Detection Methods for CVE-2026-3902
Indicators of Compromise
- Presence of duplicate headers in access logs with both hyphen and underscore variants (e.g., X-Forwarded-For and X_Forwarded_For)
- Unexpected IP addresses or values in headers that should be set by trusted infrastructure
- Authentication or authorization failures followed by successful access from the same source
- Anomalous request patterns containing malformed or duplicate HTTP headers
Detection Strategies
- Implement web application firewall (WAF) rules to detect and block requests containing both hyphen and underscore variants of the same header
- Deploy log analysis to identify requests with header naming collisions
- Use intrusion detection systems (IDS) with signatures for header spoofing attempts
- Monitor ASGI application logs for header normalization warnings or anomalies
Monitoring Recommendations
- Enable detailed header logging at the reverse proxy or load balancer level to capture all incoming headers before Django processing
- Set up alerts for requests containing underscore-based header names, which are non-standard in HTTP
- Implement application-level monitoring to track authentication decisions and correlate with header values
- Review access patterns for signs of IP spoofing or header manipulation attacks
How to Mitigate CVE-2026-3902
Immediate Actions Required
- Upgrade Django to patched versions: 6.0.4, 5.2.13, or 4.2.30 immediately
- Review application code for header-based security decisions that may be affected
- Configure reverse proxies to strip or reject requests with underscore-based header names
- Audit existing deployments for signs of exploitation
Patch Information
Django has released security patches addressing this vulnerability. The fixes are available in the following versions:
- Django 6.0.4 for the 6.0.x series
- Django 5.2.13 for the 5.2.x series
- Django 4.2.30 for the 4.2.x series (LTS)
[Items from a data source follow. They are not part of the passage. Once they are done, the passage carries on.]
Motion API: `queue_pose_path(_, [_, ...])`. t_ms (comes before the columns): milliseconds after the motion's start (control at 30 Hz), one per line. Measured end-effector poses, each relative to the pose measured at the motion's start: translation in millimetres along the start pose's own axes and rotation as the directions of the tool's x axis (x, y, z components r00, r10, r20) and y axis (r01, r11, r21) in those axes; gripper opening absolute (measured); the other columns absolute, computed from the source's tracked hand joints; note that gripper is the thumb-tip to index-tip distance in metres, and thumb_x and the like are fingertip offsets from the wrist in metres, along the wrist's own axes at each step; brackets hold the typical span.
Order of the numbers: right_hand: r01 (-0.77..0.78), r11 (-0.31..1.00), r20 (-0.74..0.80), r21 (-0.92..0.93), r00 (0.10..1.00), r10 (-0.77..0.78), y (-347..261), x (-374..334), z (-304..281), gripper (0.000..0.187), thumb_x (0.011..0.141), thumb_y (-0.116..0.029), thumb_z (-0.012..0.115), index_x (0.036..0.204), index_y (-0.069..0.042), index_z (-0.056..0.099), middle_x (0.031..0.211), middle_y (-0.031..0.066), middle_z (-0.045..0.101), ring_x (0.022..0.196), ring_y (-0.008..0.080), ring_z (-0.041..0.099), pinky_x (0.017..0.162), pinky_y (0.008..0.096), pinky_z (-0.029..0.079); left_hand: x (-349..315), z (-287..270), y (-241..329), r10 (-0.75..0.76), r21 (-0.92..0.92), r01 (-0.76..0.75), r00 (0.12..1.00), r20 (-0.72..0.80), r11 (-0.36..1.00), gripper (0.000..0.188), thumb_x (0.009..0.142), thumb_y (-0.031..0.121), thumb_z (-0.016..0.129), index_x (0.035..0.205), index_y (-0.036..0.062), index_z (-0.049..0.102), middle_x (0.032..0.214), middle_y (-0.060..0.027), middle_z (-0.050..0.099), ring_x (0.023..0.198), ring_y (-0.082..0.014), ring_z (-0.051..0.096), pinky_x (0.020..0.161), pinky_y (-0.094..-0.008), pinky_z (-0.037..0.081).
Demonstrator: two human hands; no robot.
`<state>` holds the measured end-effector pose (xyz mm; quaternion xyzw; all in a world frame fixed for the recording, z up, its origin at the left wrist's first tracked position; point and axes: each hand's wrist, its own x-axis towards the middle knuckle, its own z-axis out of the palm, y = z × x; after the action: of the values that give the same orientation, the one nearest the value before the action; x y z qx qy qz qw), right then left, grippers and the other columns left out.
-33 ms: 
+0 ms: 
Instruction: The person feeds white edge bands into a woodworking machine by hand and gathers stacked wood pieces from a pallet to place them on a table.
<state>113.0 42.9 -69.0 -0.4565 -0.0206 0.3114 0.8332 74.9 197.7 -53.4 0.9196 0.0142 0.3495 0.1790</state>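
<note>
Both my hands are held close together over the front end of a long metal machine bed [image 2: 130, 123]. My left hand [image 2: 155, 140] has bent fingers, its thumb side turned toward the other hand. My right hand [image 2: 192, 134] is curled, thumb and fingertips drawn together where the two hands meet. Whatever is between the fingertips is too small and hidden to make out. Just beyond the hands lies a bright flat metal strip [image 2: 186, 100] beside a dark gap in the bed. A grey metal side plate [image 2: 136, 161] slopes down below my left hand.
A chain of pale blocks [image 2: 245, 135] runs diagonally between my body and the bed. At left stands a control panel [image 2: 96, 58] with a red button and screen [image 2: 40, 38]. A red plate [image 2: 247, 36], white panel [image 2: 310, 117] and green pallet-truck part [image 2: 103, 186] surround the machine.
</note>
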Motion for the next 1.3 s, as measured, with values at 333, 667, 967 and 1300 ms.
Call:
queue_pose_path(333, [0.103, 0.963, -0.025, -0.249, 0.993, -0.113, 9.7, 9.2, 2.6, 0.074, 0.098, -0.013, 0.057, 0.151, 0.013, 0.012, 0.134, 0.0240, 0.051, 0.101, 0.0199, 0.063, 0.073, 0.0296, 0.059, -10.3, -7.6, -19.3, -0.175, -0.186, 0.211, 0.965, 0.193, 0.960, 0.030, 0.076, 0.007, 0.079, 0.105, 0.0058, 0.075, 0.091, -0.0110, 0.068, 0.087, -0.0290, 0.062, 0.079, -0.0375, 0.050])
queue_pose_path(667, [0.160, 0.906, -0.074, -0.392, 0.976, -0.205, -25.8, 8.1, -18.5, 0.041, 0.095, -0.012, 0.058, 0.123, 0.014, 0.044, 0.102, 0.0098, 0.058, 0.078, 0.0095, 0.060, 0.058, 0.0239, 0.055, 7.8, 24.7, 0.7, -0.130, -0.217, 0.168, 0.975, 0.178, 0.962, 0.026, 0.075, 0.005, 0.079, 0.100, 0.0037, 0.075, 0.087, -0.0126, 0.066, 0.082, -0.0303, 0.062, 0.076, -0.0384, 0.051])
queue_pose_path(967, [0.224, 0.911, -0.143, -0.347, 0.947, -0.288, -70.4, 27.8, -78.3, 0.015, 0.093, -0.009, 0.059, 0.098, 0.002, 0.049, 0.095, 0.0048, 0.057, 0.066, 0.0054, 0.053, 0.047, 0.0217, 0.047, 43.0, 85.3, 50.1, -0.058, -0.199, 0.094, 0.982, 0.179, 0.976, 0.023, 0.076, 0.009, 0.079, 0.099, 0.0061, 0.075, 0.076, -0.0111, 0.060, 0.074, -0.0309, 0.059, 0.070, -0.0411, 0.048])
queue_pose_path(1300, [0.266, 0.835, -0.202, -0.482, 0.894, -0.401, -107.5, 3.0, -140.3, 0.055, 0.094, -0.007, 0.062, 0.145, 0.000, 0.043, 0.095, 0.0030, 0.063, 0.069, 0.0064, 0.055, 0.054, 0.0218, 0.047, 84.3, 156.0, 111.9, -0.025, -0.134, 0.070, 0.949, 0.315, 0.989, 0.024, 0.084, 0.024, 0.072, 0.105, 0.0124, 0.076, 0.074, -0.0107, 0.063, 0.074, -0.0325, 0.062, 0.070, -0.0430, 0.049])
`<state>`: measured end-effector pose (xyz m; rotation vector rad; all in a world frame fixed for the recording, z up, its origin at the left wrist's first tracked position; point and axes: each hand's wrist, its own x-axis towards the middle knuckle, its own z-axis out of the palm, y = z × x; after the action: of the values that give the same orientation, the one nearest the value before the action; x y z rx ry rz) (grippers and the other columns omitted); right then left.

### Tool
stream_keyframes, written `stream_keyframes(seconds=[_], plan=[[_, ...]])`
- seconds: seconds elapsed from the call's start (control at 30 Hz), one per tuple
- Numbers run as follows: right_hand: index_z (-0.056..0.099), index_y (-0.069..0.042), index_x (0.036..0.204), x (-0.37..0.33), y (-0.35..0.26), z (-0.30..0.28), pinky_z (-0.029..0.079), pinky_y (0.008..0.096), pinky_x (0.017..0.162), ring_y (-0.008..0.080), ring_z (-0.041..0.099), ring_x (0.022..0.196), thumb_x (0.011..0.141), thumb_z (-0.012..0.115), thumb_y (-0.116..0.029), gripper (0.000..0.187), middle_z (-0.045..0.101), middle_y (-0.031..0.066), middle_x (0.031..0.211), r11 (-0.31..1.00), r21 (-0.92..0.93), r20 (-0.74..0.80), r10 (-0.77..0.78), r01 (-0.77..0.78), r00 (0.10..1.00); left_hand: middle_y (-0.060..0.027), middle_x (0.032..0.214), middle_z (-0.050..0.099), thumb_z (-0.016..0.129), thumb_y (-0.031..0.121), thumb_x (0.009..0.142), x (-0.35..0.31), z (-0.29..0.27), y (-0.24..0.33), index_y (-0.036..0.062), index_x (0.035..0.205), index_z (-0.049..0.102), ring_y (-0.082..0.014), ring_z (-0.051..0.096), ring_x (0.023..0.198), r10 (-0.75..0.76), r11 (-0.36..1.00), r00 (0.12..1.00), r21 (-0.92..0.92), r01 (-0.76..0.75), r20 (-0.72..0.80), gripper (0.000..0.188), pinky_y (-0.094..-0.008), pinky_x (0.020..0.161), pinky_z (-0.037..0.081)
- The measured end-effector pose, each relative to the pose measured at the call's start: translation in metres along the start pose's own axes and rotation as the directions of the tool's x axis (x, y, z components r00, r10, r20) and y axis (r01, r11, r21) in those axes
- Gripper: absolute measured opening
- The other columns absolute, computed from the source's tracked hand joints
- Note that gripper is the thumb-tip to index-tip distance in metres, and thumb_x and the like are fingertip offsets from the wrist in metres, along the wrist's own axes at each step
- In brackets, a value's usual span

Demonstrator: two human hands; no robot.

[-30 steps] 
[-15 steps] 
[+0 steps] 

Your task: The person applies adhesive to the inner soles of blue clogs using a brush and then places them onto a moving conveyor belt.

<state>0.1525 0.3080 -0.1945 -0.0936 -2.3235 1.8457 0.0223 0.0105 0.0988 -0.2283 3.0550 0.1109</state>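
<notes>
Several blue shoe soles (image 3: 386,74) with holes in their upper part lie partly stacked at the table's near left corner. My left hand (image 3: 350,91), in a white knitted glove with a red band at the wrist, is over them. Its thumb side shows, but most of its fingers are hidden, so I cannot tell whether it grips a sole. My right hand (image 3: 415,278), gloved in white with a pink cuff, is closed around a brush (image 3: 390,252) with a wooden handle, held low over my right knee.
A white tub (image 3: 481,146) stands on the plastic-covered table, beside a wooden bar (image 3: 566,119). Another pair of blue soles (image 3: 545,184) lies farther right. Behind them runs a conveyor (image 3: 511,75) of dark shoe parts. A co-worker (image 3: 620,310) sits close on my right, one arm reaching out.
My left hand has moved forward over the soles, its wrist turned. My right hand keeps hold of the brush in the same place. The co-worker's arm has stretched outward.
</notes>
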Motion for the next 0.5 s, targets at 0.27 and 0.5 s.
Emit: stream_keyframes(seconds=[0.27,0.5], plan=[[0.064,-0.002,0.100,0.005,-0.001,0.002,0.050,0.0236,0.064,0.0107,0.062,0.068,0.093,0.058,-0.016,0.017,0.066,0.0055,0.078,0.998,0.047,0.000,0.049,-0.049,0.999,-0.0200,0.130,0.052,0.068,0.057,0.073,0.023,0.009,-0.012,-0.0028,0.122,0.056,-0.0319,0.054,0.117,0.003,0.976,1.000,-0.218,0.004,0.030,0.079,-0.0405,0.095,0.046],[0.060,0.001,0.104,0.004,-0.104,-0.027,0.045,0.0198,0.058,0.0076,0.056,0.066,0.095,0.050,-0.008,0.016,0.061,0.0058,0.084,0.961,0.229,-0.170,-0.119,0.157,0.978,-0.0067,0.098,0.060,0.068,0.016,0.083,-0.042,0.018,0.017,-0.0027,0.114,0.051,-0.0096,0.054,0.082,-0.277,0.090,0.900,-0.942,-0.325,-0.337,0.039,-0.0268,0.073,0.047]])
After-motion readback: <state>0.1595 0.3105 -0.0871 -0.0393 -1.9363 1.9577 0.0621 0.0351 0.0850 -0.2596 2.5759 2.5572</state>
Upgrade using pip: pip install --upgrade Django
For additional details, see the Django Weblog Security Releases and subscribe to the Django Announcements Group for future security notifications.
Workarounds
- Configure your reverse proxy (Nginx, Apache, HAProxy) to normalize or reject requests containing underscore-based header names before they reach Django
- Implement middleware to validate and sanitize incoming headers, rejecting requests with ambiguous header patterns
- If using ASGI, consider switching to WSGI temporarily if the application architecture permits, as WSGI may handle header normalization differently
- Restrict trusted header sources at the infrastructure level rather than relying solely on application-level header inspection
# Nginx configuration to reject underscore headers
# Add to server or location block
underscores_in_headers off;
# Apache configuration to reject requests with underscore headers
# Add to VirtualHost or .htaccess
RewriteEngine On
RewriteCond %{HTTP:X_Forwarded_For} .+
RewriteRule .* - [F,L]
Disclaimer: This content was generated using AI. While we strive for accuracy, please verify critical information with official sources.